I created a user with full privileges in it's own database (dbOwner
) and read-only access to administrative commands (clusterMonitor
)
use customerdb
(mongod-3.4.7) customerdb> db.createUser( { user: "customer",
... pwd: "customerpw",
... roles: [ { role: "clusterMonitor", db: "admin" },
... { role: "dbOwner", db: "customerdb" }] },
... { w: "majority" , wtimeout: 5000 } )
Successfully added user: {
"user": "customer",
"roles": [
{
"role": "clusterMonitor",
"db": "admin"
},
{
"role": "dbOwner",
"db": "customerdb"
}
]
}
Enabled auth and logged in with the new user. It's a Homebrew installed MongoDB single instance with latest release.

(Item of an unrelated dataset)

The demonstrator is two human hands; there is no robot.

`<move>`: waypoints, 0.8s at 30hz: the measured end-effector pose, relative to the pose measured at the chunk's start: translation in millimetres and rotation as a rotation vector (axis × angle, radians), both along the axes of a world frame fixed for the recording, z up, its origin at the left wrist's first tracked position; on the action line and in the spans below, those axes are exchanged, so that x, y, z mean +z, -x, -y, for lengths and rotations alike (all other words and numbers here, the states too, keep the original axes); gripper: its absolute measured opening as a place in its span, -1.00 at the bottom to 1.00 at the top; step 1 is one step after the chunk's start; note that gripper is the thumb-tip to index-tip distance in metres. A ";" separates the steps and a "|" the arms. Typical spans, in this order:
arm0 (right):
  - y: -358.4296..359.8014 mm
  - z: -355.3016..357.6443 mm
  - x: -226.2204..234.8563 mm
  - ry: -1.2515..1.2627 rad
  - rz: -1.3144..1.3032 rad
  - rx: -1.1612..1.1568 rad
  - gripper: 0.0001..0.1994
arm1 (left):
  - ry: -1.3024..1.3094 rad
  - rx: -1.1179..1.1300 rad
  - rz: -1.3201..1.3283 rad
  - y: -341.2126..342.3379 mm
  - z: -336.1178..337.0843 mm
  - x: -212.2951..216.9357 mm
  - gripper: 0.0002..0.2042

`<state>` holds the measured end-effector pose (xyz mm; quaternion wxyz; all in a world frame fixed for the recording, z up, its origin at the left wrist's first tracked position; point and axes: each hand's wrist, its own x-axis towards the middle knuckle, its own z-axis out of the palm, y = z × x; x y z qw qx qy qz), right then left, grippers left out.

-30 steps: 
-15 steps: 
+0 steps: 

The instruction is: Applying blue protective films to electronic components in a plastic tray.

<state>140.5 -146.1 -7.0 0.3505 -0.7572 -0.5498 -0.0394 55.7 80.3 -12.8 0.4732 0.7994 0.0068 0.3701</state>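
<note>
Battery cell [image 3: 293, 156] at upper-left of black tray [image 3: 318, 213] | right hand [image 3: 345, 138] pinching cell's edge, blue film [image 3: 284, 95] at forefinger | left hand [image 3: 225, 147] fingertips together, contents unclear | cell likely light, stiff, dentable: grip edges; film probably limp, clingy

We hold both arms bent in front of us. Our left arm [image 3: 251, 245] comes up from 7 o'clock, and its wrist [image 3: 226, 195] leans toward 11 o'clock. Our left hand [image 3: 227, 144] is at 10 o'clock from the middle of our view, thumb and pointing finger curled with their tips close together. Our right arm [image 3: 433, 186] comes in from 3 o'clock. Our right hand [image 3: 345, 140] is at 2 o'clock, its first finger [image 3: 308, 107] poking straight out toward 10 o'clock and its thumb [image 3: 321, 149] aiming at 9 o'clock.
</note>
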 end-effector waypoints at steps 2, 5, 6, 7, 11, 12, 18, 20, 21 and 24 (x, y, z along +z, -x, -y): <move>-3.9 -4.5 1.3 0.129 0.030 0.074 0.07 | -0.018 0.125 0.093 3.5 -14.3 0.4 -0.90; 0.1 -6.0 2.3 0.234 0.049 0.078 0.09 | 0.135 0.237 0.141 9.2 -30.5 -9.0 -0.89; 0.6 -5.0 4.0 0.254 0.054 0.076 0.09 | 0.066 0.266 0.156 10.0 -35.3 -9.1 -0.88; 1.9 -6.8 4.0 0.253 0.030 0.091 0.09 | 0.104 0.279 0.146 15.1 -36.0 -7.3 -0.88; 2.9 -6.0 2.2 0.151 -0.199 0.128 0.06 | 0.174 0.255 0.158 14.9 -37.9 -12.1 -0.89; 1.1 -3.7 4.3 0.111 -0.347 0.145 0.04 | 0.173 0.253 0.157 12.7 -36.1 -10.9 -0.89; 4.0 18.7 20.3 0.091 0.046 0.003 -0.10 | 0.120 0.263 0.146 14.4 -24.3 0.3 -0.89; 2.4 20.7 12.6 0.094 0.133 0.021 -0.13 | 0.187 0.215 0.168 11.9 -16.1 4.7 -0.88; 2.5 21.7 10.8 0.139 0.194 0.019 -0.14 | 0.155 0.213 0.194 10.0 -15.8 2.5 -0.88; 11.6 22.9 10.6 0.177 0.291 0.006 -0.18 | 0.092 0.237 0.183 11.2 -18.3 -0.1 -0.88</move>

$ mongo -u customer -p customerpw localhost --authenticationDatabase=customerdb
Why getRoles()
shows me enableSharding
role? I didn't found explanation in docs
> db.getRoles(
... {
... rolesInfo: 1,
... showPrivileges:false,
... showBuiltinRoles: true
... }
... )
[
{
"role": "dbAdmin",
"db": "customerdb",
"isBuiltin": true,
"roles": [ ],
"inheritedRoles": [ ]
},
{
"role": "dbOwner",
"db": "customerdb",
"isBuiltin": true,
"roles": [ ],
"inheritedRoles": [ ]
},
{
"role": "enableSharding",
"db": "customerdb",
"isBuiltin": true,
"roles": [ ],
"inheritedRoles": [ ]
},
{
"role": "read",
"db": "customerdb",
"isBuiltin": true,
"roles": [ ],
"inheritedRoles": [ ]
},
{
"role": "readWrite",
"db": "customerdb",
"isBuiltin": true,
"roles": [ ],
"inheritedRoles": [ ]
},
{
"role": "userAdmin",
"db": "customerdb",
"isBuiltin": true,
"roles": [ ],
"inheritedRoles": [ ]
}
]
the privleges for enableSharding role
{
"role": "enableSharding",
"db": "customerdb",
"isBuiltin": true,
"roles": [ ],
"inheritedRoles": [ ],
"privileges": [
{
"resource": {
"db": "",
"collection": ""
},
"actions": [
"enableSharding"
]
}
],
"inheritedPrivileges": [
{
"resource": {
"db": "",
"collection": ""
},
"actions": [
"enableSharding"
]
}
]
}
I tested this in a sharded cluster on mongos with version:
MongoDB Enterprise mongos> db.version()
3.2.11
and also on MacBook with single mongod and version 3.4.7
I guess I am doing something wrong how I create users and grant roles?
Best Answer
You get that "role" : "enableSharding" for customerdb because of "role" : "dbAdmin". So, that use can shard customerdb, but nothing else.